Avoid common mistakes on your manuscript.
Multi-modal big data modeling and analysis have received growing attention recently [1, 2]. In particular, deep learning has achieved great success in a variety of data-intensive applications, especially in computer vision [3, 4] and speech recognition [5, 6]. Continuing advancements in such artificial intelligence (AI) techniques are also promoting interdisciplinary research in cognitive modeling and cognitive systems [7].
To provide a platform for researchers to exchange novel ideas in multidisciplinary research, we successfully organized the 11th International Conference on Brain Inspired Cognitive System (BICS) in Hefei city, China, from Dec 18 to 20, 2020, as a sequel of BICS 2004–2019. The first BICS 2004 was held in Stirling, Scotland, UK, and the last BICS 2019 was held in Guangzhou, China.
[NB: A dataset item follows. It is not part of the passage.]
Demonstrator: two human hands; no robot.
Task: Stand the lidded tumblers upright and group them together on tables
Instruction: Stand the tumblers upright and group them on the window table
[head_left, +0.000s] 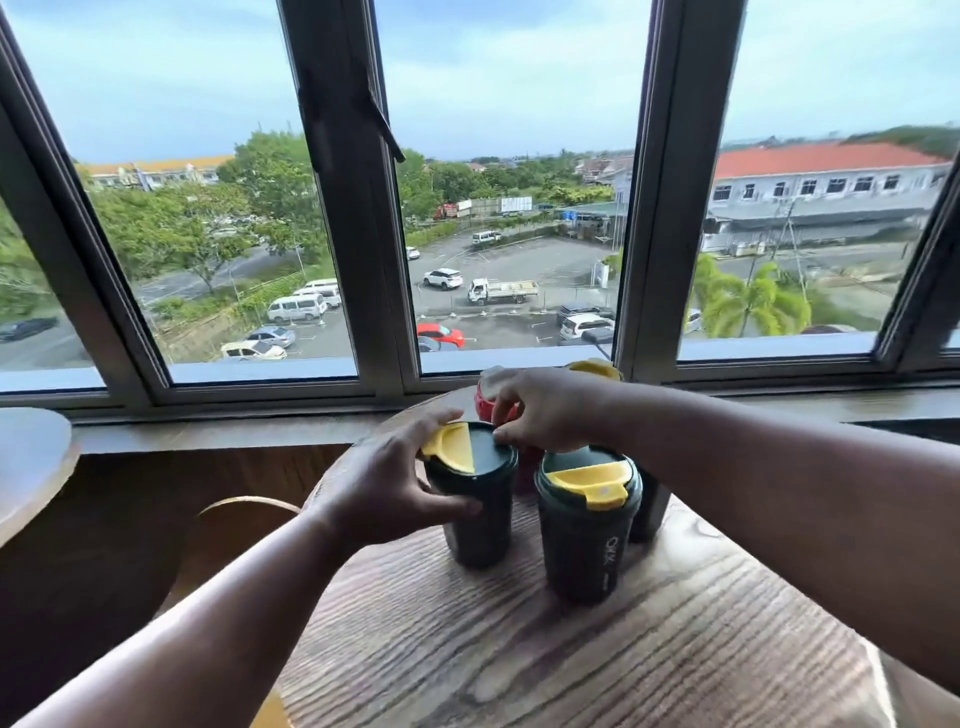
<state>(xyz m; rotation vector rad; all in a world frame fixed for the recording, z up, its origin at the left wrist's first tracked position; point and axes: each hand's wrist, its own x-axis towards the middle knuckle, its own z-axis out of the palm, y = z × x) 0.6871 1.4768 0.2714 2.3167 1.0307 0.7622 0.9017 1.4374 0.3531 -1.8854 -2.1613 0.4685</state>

BICS 2020 aimed to provide a high-level international forum for scientists, engineers, and educators to present the state of the art of brain-inspired cognitive systems research and applications in diverse fields. The conference featured plenary lectures given by world renowned scholars, regular sessions with broad coverage, and some special sessions focusing on popular and timely topics. Eleven highest quality papers were selected, out of 45 submissions, and significantly extended for further peer review (by at least 3 independent reviewers) and included in this special issue. Papers co-authored by guest editors were peer reviewed by independent editors in line with journal policy.
Among the selected papers, most are related to deep learning, and two aim to advance traditional research paradigms. These reflect emerging research trends in AI and cognitive computation, in particular, introduction of recently developed deep learning techniques, including graph learning, attention networks, and transformer models, into cognitive computation for different applications. The papers in this Special Issue target a variety of application modalities, most devoted to challenging image or video applications.
The first selected paper “Action Recognition with a Multi-View Temporal Attention Network” introduces global temporal attention pooling and feature-level multi-view fusion as part of a novel action recognition model based on a multi-view temporal attention mechanism. The authors found that the temporal attention layer can accurately capture key frames which can improve the performance of action recognition.
In the paper “An Ensemble of Complementary Models for Deep Tracking,” the authors introduced an attention mechanism to highlight discriminative features of different convolutional neural network (CNN) architectures and explored complementary properties of different CNNs for visual tracking. The prediction scores of all CNNs were adaptively fused to obtain robust tracking performance. They concluded that a combination of complementary models can better track objects in terms of accuracy and robustness.
By introducing an attention residual refinement module and a feature reuse module, the work “Local Enhancement and Bidirectional Feature Refinement Network for Single-Shot Detector” designed a network which utilizes the inter-channel relationship of higher level visual features and lower level visual features. The experimental results showed that the proposed method outperforms state-of-the-art object detectors.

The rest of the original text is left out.